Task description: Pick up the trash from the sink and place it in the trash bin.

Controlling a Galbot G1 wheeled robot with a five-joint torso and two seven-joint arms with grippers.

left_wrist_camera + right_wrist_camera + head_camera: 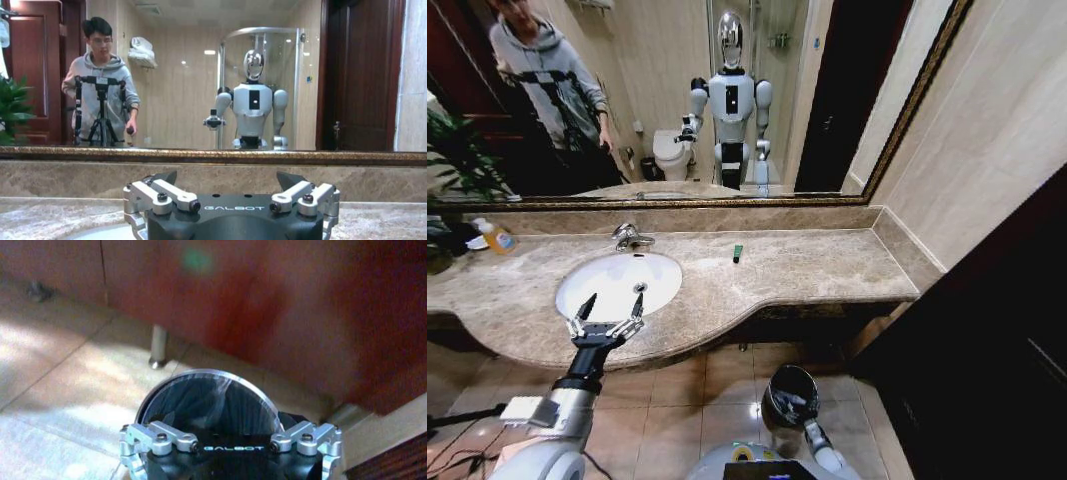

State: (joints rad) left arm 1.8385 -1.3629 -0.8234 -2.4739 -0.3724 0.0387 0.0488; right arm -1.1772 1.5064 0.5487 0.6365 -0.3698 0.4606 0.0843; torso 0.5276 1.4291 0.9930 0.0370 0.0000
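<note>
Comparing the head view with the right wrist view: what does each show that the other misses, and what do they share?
Head view alone: the open left gripper over the front edge of the white oval sink, the chrome faucet, a small green piece on the beige marble countertop, and the yellow-orange bottle. Right wrist view alone: a metal cabinet leg on the tiled floor. Both: the round dark trash bin with shiny rim, with the right gripper over it.

An orange bottle (pixel 497 238) is standing at the countertop's far left, beside plant leaves (pixel 457 150); a mirror (pixel 727 90) is spanning the wall.
</note>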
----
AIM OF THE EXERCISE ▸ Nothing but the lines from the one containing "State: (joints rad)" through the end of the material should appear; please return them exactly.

RESULT OF THIS EXERCISE ▸
State: (joints rad) left arm 1.8385 -1.3629 -0.8234 -2.4739 -0.3724 0.0387 0.0488; right arm -1.1772 1.5064 0.5487 0.6365 -0.3698 0.4606 0.0843; torso 0.5276 1.4291 0.9930 0.0370 0.0000
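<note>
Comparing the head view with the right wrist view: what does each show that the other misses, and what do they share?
Head view alone: the open left gripper over the front edge of the white oval sink, the chrome faucet, a small green piece on the beige marble countertop, and the yellow-orange bottle. Right wrist view alone: a metal cabinet leg on the tiled floor. Both: the round dark trash bin with shiny rim, with the right gripper over it.

An orange bottle (pixel 497 238) is standing at the countertop's far left, beside plant leaves (pixel 457 150); a mirror (pixel 727 90) is spanning the wall.
</note>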

The required response has been given in full.